I am working on using read streams in the CREATE DATABASE command when the strategy is wal_log. RelationCopyStorageUsingBuffer() function is used in this context. This function reads source buffers then copies them to the destination buffers. I used read streams only when reading source buffers because the destination buffers are read by 'RBM_ZERO_AND_LOCK' option, so it is not important.

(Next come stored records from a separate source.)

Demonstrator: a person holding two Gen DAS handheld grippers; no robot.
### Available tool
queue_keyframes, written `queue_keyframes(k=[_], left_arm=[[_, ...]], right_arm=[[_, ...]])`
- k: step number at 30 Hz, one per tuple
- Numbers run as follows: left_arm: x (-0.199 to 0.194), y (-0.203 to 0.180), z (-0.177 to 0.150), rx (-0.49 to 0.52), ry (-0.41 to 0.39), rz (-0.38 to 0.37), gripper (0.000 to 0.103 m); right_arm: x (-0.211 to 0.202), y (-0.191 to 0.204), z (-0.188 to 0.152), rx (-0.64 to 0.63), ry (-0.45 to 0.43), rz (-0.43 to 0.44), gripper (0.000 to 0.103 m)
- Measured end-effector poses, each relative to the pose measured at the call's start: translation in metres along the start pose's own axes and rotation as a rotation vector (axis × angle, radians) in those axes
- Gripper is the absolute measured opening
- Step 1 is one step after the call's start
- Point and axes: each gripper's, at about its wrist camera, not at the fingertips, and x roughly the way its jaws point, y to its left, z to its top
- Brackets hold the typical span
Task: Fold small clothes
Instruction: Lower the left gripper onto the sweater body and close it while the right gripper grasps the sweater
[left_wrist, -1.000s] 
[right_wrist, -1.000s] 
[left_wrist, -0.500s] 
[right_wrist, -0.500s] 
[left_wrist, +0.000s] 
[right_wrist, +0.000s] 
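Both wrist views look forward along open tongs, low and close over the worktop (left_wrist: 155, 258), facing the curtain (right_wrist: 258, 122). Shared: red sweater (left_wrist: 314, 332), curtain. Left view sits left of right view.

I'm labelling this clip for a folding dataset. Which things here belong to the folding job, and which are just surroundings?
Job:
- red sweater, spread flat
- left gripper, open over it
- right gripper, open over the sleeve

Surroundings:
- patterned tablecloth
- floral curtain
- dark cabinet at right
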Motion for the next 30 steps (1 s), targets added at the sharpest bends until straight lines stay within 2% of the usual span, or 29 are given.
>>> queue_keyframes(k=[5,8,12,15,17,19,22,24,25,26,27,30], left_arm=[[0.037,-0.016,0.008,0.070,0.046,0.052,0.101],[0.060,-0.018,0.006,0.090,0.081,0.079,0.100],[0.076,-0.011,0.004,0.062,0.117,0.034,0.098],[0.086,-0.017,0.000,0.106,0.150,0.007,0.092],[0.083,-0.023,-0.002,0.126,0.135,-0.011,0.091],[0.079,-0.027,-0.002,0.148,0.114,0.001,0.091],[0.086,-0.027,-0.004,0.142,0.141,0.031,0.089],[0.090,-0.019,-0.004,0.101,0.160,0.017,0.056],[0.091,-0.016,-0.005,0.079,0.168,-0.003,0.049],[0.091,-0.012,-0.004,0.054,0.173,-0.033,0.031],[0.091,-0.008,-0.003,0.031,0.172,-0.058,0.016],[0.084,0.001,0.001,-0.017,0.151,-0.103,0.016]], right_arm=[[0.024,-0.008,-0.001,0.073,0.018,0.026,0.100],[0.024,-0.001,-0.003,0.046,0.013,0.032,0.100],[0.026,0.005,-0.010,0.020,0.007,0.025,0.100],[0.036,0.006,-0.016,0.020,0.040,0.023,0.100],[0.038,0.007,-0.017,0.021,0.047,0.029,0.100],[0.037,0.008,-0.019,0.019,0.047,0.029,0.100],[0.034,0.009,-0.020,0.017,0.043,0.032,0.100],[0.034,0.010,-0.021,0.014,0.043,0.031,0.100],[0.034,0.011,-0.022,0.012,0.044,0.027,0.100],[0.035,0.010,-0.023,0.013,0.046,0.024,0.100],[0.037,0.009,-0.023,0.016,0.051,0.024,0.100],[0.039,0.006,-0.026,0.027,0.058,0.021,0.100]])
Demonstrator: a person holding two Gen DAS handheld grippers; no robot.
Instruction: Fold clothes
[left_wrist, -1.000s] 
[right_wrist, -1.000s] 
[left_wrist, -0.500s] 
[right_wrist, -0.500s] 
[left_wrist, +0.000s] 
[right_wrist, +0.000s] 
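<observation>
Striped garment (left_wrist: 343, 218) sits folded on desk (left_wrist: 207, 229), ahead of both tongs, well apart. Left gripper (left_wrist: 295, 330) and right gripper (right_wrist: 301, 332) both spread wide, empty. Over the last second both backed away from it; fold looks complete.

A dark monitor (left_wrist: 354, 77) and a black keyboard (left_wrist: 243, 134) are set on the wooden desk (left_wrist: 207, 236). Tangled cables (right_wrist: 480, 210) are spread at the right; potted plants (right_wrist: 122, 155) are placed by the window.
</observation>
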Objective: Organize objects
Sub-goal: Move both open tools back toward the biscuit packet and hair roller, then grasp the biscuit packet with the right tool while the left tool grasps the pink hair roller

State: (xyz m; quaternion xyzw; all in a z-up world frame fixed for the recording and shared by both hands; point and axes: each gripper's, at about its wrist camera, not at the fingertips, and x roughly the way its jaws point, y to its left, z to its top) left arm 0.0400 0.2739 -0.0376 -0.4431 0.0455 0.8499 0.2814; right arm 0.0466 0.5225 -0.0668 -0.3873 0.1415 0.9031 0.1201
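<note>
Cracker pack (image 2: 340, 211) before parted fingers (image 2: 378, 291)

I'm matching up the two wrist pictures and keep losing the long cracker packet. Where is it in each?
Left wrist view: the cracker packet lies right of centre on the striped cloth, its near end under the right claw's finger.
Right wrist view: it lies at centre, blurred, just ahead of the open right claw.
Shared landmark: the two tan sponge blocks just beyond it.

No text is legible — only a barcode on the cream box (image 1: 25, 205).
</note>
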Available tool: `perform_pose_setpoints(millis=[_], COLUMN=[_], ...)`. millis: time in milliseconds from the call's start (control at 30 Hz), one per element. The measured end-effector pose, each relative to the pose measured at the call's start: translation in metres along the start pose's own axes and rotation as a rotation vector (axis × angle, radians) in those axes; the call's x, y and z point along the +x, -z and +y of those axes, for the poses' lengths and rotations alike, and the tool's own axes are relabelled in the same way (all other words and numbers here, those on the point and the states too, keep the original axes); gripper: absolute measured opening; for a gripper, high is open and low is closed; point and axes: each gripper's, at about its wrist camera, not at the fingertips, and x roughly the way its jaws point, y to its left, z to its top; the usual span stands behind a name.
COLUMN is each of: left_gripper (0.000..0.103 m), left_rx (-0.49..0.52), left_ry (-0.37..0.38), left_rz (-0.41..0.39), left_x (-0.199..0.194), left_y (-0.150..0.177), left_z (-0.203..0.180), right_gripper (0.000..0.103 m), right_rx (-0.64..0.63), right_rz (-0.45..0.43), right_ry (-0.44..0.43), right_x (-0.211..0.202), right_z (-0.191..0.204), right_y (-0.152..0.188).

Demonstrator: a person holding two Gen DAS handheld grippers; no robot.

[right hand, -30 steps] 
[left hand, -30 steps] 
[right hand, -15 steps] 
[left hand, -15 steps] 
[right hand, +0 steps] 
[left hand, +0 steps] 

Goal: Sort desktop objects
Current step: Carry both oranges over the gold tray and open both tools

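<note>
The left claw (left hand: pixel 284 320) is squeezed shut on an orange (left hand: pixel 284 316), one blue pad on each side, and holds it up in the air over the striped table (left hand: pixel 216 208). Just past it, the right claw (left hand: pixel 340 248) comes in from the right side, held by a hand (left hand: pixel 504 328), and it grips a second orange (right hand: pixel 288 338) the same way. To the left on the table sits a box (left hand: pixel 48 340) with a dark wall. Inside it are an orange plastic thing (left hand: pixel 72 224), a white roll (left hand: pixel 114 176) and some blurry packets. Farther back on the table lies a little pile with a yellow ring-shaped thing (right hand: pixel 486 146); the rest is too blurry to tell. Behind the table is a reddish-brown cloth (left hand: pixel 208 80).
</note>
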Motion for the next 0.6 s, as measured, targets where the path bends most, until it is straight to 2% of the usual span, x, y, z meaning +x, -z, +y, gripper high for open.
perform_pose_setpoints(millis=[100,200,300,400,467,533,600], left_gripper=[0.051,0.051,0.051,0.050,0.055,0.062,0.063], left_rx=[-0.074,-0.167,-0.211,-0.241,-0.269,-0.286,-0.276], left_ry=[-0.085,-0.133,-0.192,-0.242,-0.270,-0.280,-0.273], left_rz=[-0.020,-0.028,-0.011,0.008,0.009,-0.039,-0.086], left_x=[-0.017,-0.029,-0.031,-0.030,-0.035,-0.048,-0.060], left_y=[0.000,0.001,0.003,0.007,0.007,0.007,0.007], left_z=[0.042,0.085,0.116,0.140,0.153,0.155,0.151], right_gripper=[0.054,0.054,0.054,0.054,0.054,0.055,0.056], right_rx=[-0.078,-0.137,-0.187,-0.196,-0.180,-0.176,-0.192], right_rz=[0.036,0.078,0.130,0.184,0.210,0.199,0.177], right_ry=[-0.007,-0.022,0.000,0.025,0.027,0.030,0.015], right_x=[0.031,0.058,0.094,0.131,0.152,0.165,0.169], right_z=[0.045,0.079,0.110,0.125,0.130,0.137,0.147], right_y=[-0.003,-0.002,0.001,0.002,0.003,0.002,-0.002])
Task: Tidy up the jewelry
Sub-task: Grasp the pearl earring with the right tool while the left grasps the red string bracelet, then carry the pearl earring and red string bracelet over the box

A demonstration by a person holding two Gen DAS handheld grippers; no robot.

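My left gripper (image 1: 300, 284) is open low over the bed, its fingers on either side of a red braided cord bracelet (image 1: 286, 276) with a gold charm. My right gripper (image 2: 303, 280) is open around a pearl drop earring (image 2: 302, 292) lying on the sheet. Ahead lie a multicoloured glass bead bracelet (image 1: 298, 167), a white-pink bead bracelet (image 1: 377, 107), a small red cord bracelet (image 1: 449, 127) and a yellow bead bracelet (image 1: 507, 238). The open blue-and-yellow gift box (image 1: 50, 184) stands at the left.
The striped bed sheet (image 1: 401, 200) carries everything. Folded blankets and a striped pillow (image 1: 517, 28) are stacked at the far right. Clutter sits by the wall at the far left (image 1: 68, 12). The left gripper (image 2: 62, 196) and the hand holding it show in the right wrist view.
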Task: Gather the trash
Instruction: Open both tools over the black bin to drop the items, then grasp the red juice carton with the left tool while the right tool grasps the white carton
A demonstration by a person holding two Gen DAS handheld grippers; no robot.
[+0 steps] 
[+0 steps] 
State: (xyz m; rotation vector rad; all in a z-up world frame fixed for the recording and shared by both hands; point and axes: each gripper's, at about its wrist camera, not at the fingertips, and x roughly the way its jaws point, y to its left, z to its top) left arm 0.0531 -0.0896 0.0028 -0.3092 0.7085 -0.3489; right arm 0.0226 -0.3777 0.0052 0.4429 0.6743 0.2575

I created a ~6 GB table [1] and created a new database with the wal_log strategy using the database that table was created in as a template [2]. My benchmarking results are:

a. Timings:

patched:
12955.027 ms
12917.475 ms
13177.846 ms
12971.308 ms
13059.985 ms

master:
13156.375 ms
13054.071 ms
13151.607 ms
13152.633 ms
13160.538 ms

There is no difference in timings, the patched version is a tiny bit better but it is negligible. I actually expected the patched version to be better because there was no prefetching before, but the read stream API detects sequential access and disables prefetching.

b. strace:

patched:
% time     seconds  usecs/call     calls    errors syscall
------ ----------- ----------- --------- --------- ----------------
 68.02    3.749359           2   1285782           pwrite64
 18.54    1.021734          21     46730           preadv
  9.49    0.522889         826       633           fdatasync
  2.55    0.140339          59      2368           pwritev
  1.14    0.062583         409       153           fsync


master:
% time     seconds  usecs/call     calls    errors syscall
------ ----------- ----------- --------- --------- ----------------
 59.71    3.831542           2   1288365           pwrite64
 29.84    1.914540           2    747936           pread64
  7.90    0.506843         837       605           fdatasync
  1.58    0.101575          54      1856           pwritev
  0.75    0.048431         400       121           fsync


There are fewer (~1/16) read system calls in the patched version.

c. perf:

patched:

-   97.83%     1.13%  postgres  postgres           [.] RelationCopyStorageUsingBuffer                                                    
   - 97.83% RelationCopyStorageUsingBuffer                                                                                                
      - 44.28% ReadBufferWithoutRelcache                                                                                                  
         + 42.20% GetVictimBuffer                                                                                                        
           0.81% ZeroBuffer                                                                                                              
      + 31.86% log_newpage_buffer                                                                                                        
      - 19.51% read_stream_next_buffer                                                                                                    
         - 17.92% WaitReadBuffers                                                                                                        
            + 17.61% mdreadv                                                                                                              
         - 1.47% read_stream_start_pending_read                                                                                          
            + 1.46% StartReadBuffers      

master:

-   97.68%     0.57%  postgres  postgres           [.] RelationCopyStorageUsingBuffer                                                    
   - RelationCopyStorageUsingBuffer                                                                                                      
      - 65.48% ReadBufferWithoutRelcache                                                                                                  
         + 41.16% GetVictimBuffer                                                                                                        
         - 20.42% WaitReadBuffers                                                                                                        
            + 19.90% mdreadv                                                                                                              
         + 1.85% StartReadBuffer                                                                                                          
           0.75% ZeroBuffer                                                                                                              
      + 30.82% log_newpage_buffer

Patched version spends less CPU time in read calls and more CPU time in other calls such as write.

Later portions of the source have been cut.